Is this the benefit?
“The relative risk reduction for those taking statins compared with those who did not was 9% for deaths, 29% for heart attacks and 14% for strokes. Yet the absolute risk reduction of dying, having a heart attack or stroke was 0.8%, 1.3% and 0.4% respectively.”
https://theconversation.com/benefits-of-statins-may-have-been-overstated-new-study-175557?form=MG0AV3
That doesn’t look like much of a benefit to me. Especially when you consider that industry funded studies are biased in favor of their product. For instance, wasn’t the highly influential JUPITER study stopped early? If we had a technique for removing the proven industry bias, then what are the benefits? Why should we trust studies when we know they are biased, especially when the alleged benefit is so small?
https://www.newscientist.com/article/dn3781-research-funded-by-drug-companies-is-biased/?form=MG0AV3
If the side effects are nocebo, why is it that people experience the same list of side effects for statins, but not other drugs. I would think every drug would have the same problem, with an identical list. Is it something about the name “statin” that causes users to list the same side effects? What are the harms of taking these drugs for 25 years? How could anyone know?

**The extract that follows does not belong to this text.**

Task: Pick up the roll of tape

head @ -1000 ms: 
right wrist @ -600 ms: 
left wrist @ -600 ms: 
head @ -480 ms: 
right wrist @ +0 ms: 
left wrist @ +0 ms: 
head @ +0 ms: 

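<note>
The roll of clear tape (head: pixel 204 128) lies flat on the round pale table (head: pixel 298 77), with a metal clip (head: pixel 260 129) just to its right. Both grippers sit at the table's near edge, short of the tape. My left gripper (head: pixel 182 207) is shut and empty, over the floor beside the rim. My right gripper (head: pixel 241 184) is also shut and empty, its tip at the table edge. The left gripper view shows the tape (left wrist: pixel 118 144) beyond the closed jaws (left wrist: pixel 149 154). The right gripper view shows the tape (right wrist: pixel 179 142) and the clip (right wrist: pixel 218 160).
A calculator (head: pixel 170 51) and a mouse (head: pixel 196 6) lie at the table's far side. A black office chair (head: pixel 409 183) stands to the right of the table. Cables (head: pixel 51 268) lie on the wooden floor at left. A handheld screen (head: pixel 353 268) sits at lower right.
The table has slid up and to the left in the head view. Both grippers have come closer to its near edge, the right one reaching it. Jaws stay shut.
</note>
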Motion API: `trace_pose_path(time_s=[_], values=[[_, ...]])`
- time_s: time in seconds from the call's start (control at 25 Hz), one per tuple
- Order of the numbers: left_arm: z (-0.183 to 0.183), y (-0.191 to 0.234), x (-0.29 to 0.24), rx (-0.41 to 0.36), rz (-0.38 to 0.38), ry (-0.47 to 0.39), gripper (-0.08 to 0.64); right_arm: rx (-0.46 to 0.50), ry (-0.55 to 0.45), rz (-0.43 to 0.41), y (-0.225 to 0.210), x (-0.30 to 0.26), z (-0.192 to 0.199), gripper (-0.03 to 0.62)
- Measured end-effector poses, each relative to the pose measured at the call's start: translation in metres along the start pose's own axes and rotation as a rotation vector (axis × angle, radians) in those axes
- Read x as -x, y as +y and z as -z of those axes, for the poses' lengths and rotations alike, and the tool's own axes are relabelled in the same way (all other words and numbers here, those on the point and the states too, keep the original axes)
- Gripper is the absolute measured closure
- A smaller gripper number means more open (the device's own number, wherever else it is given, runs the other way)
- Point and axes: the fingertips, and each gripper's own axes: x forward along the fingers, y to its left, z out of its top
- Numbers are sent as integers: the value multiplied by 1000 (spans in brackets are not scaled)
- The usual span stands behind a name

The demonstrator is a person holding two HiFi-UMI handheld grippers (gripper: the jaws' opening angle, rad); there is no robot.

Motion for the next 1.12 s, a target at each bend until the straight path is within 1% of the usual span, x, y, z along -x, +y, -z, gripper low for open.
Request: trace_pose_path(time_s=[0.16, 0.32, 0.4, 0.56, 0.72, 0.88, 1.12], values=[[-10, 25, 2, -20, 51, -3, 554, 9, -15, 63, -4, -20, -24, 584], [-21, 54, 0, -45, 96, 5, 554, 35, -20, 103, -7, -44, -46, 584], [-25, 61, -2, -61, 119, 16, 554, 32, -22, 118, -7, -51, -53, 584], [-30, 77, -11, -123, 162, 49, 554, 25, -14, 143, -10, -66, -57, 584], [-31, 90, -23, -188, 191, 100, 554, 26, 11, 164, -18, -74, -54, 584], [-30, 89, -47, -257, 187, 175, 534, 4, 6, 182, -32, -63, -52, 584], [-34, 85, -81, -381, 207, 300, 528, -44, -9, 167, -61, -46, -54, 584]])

How do we know statins and lifestyle improvements are better than just lifestyle improvements? Is there a randomized study that compares the two? I can see how it’s plausible that statins create a false sense of security that might inhibit someone from taking better care of themselves.

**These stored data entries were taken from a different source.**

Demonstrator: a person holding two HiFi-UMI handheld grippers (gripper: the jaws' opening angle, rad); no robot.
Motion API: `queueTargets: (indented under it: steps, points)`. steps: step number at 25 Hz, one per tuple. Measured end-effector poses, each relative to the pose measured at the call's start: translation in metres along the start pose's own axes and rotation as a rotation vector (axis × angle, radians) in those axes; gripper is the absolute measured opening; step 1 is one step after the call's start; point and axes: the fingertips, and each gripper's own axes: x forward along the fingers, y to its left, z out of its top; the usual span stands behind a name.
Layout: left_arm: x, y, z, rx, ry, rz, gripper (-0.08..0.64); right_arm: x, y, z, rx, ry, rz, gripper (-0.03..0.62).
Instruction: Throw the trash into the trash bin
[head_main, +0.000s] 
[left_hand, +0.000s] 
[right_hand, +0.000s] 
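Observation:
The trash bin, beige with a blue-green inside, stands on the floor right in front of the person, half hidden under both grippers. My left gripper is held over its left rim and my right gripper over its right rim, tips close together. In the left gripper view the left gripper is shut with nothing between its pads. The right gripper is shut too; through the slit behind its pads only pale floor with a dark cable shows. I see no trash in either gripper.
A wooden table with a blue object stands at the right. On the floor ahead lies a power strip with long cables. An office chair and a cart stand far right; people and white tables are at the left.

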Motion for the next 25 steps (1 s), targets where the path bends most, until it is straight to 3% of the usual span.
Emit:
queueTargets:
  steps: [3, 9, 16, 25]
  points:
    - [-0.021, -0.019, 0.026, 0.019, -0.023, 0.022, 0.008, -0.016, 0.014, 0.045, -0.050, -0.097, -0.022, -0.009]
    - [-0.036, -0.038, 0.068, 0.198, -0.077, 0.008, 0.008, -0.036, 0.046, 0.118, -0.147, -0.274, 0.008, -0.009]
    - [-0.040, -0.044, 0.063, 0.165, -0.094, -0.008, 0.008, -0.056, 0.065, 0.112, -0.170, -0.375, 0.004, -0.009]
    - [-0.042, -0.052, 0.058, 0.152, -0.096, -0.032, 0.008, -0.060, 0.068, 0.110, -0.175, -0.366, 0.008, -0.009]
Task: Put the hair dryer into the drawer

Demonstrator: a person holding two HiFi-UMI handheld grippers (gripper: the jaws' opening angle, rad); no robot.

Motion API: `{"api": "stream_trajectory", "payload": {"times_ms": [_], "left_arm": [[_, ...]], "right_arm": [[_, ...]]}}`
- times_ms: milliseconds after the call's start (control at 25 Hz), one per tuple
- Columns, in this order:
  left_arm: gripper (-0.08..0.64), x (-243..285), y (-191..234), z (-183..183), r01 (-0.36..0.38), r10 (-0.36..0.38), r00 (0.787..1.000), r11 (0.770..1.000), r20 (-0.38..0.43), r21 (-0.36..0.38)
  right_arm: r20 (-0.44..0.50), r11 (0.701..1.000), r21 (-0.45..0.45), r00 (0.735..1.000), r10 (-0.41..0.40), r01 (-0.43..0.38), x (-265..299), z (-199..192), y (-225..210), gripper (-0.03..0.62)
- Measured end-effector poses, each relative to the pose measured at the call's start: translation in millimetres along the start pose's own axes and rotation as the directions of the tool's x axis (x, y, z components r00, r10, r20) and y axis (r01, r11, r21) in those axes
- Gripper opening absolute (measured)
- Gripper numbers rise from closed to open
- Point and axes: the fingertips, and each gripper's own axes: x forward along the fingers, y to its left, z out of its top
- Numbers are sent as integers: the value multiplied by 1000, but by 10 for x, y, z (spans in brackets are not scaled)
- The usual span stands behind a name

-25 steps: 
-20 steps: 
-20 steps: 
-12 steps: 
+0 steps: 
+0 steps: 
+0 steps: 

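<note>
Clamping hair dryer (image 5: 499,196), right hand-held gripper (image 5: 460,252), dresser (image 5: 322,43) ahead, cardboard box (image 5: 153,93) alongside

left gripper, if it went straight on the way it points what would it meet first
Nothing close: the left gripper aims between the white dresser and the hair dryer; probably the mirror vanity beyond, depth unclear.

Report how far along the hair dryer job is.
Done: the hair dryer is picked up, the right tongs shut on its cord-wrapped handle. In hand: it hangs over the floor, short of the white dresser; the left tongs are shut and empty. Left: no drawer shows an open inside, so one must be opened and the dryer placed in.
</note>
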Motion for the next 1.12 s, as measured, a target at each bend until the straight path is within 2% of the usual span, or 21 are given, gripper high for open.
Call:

What about the proven risks, are they irrelevant?
https://www.bmj.com/content/381/bmj-2022-071727?form=MG0AV3
I have heard friends say they're enjoying an extra chocolate chip cookie because they are on a statin and therefore can get away with splurging a bit, so there may be some truth to the "statin gluttony" idea.
But in our obese-ogenic culture, we need all the tools we can get in order to cope with caloric temptations at every turn. The forces of the food-industrial complex are arrayed against us, and many of us simply weren't born with the willpower to resist. So we should not feel guilty if some of us need to take a statin to keep our lipids in check, or Ozempic to keep our weight down.
Yes it would be preferable for everyone to consume a healthy diet at all times, but that's not the world we live in.
Comprehensive diet, lifestyle, environment, and dietary supplement changes are rarely attained. But if they were, I doubt statin literature would have any relevance left. Esselstyn-type diets for example. Or suppose someone has been takign grapeseed extract which a 2-year RCT said shrunk carotid plaque 20%, and improved intermedia thickness and plaque stability. Or 10,000 units nattokinase which shrunk plaque 35 to 40%. I do lump supplements in with diet/environment, as there is ample reason to believe the side effects are lower, and are generally reduced risks of other diseases. Would statins do anything more in such patients? I doubt it. I call this starvation bias or environmental deprivation bias. Coca-cola is healthy, if you are lost in a desert. (Though this may not be the best name here, as ironically starvation appears to reverse atherosclerosis.) So do you want to improve upon poor environmental compliance or poor statin compliance? Or both? In general, when the causes of heart disease are pretty much environmental, I do think there is a right answer.